Anaïs Chartier, une plume, des histoires...
2 juin 2011

Un soir au bord de l'eau

          ASSIS SUR LE TALUS du chemin du halage, nous mangeons des frites, au bord de l’eau. Comme nous faisions lorsque nous étions fiancés. T’en souviens-tu, Charlotte ? 

           Ces frites étaient emballées dans du papier journal, comme aujourd’hui. Les caractères étaient imprimés sur les frites, à cause de la graisse. Cette odeur de papier huileux, de frites au journal… T’en souviens-tu ? C’était la même cornet de frites grasses, faites à la main, cuites dans une vieille huile, délicieuses.

          Tu n’avais pas encore enfilé ta robe blanche, je ne t’avais pas juré mon éternité. Mais nous nous étions promis l’un à l’autre, sans le regard du bon Dieu. Le canal était notre Dieu à nous. 

           Je jette une pierre dans l’eau, dans l’espoir de faire des ricochets. Je veux impressionner ma belle, comme lorsque j’étais jeune. La pierre fait plouf ! Et sombre, nette.

           Ton rire ! C’est celui de tes vingt-cinq ans, toi qui en as dix de plus. Peux-tu rester telle que tu es aujourd’hui, mienne, heureuse ?

            J’avais vingt-sept ans, je m’étais promis à toi, mais j’avais toujours peur de te perdre. J’avais peur que tu changes d’avis. 

           Le soleil qui se couche a la même couleur que le jour de notre mariage : or, puis orangé, rouge, puis rosé, laissant place à la nuit, témoin de notre rencontre. 

          Te savoir ma femme ne m’a jamais rassuré. Au contraire : tu étais à moi, et si tu partais, cela faisait encore plus mal. Je l’ai bien senti, je l’ai bien souffert. 


                                                                                  *


          Elle mange des frites grasses. Ces frites sont les meilleures de Thuin. Je ne donnerai pas mon adresse : elle est à moi. Charlotte pioche gaiment dans mon paquet ; je pioche dans le sien. Le silence s’est installé entre nous. Je lui parle dans ma tête. Serai-je un jour moins lâche ? Lui dirais-je ce que je pense depuis toujours ? 

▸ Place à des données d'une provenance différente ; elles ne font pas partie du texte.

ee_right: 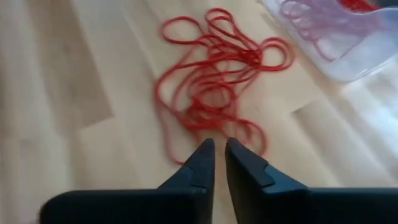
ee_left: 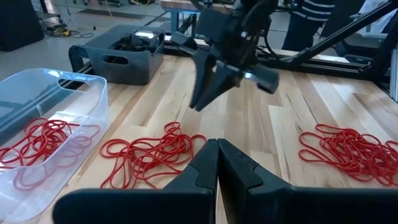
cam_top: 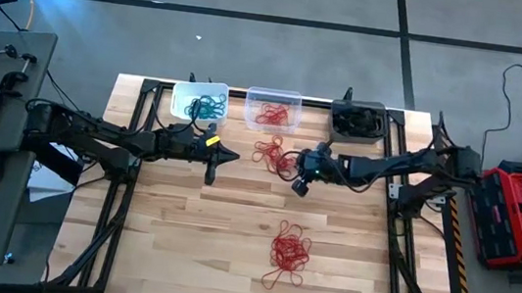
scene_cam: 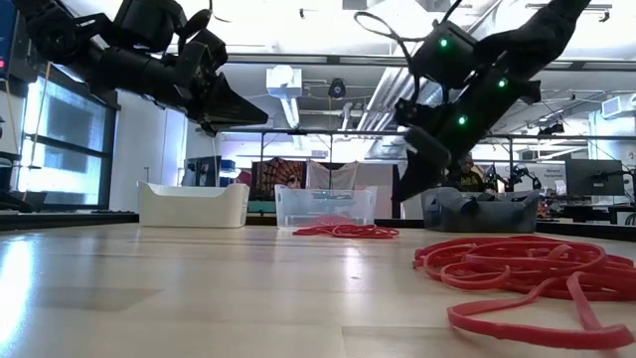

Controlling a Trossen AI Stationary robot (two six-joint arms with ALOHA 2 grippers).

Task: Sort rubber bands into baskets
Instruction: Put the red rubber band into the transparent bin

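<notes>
Above the table's middle, just in front of the clear basket [cam_top: 272, 108], both arms reach inward from opposite sides and hang clear of the wood.

Right arm: extended from the right edge toward the centre, wrist pitched downward. The right gripper [ee_right: 219, 151] points down at the small pile of red rubber bands [cam_top: 276, 155] lying just in front of the clear basket. Its fingers stand a narrow slit apart with nothing between them; the tips hover over the near edge of that pile and, in the low view, are off the table.

Left arm: extended from the left edge, held roughly level. The left gripper [ee_left: 217, 152] is clenched, fingers pressed together and empty, aimed across the table toward the same small pile and toward the right gripper.

Task items:
- White basket [cam_top: 199, 101], rear left, holds teal rubber bands [cam_top: 208, 108].
- Clear basket, rear centre, holds red bands.
- Dark grey basket [cam_top: 358, 120], rear right, holds dark bands.
- Larger pile of red rubber bands [cam_top: 289, 251] lies nearer the front edge, well apart from both grippers.
</notes>
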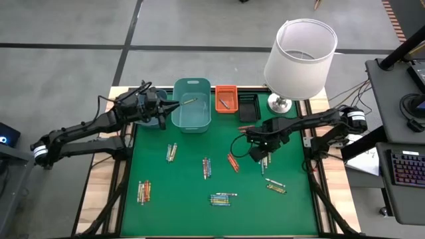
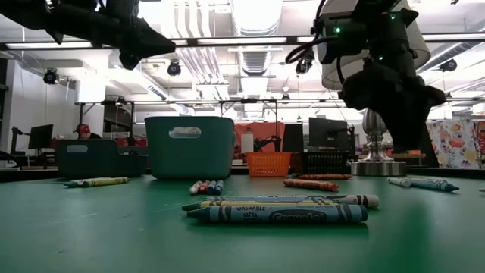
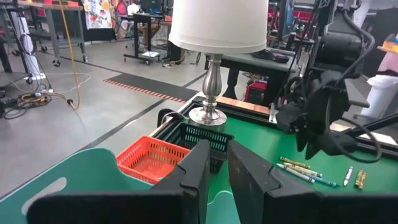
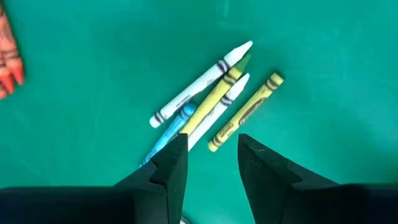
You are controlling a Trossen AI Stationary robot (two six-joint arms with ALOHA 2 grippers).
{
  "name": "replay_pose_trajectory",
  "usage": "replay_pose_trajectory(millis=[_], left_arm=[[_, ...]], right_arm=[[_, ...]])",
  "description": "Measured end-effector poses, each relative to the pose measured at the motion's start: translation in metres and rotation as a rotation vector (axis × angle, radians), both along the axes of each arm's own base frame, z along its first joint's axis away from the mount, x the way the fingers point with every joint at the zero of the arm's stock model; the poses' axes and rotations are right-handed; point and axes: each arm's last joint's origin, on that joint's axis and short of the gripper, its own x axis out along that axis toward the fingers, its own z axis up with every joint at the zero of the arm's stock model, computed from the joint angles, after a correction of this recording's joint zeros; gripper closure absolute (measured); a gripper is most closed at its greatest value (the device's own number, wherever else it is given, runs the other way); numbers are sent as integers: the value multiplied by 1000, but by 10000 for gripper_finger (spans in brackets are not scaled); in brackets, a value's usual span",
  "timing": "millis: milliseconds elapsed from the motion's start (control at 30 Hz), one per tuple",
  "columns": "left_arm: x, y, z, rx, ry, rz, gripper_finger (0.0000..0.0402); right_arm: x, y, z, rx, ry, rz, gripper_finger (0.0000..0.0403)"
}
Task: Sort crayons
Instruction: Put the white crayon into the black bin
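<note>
Green mat: crayons diagonal, parallel.

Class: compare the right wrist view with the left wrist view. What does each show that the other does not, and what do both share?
Only the right wrist view: a close look at a small cluster of crayons, white, yellow-green and blue, below the open right tool. Only the left wrist view: the lamp, orange basket, black basket, teal bin and the left tool. Both share: the green table mat with crayons lying on it.

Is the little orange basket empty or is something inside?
Not empty. The high view shows a thin crayon lying inside the small orange plastic basket.
</note>
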Motion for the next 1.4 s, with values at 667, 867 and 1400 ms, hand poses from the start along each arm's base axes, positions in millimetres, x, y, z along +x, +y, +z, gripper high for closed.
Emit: replay_pose_trajectory(millis=[667,867,1400], left_arm=[[6,4,-5,28,39,22,361],[10,6,-7,2,40,24,361],[12,8,-5,-13,2,28,361]], right_arm=[[-18,99,2,-54,-44,605,315],[-22,115,2,-103,-75,608,321],[-34,122,-30,-95,-124,593,321]])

           Le soir tombe. Une bise s’élève. Charlotte frissonne. Je lui passe mon gilet autour des épaules.

          - Te souviens-tu de notre mariage ? Me demande-t-elle.

          - Oui.

          - J’aimerai y être encore. Nous avions valsé. Tu ne savais pas valser.

          - Toi non plus.

          Elle me tape le bras.

          - Tu ne sais toujours pas valser !

          - Nous verrons, répondis-je.

          - Je suis sûre que tu ne t’en souviens pas…

         - De quoi ? De ta robe de dentelle ivoire ? De tes cheveux retenus en chignon, ceux-là que je caressais pour la première fois ? De ton odeur de lilas ? De ton sourire, à l’autel ? De ton « je le veux » ? Du repas ¾ bouillon, carbonnades, glace, pièce montée au chocolat ? De nos pères chantant de concert sur La Madelon ? De nos mères, de ma sœur pleurant comme des madeleines ? De quoi te souviens-tu, toi ?

          - De ton regard.

          -  Mon regard ?

           - Oui, ton regard, ton regard d’amoureux apeuré, celui-là même que tu avais perdu et que j’ai retrouvé en revenant.

         Je la regardai, sans mot dire. Puis, je pris sa tête et la posai contre mon épaule. Nous regardions dans la même direction, les péniches amarrées en face, le bistrot, les derniers passants rentrant chez eux.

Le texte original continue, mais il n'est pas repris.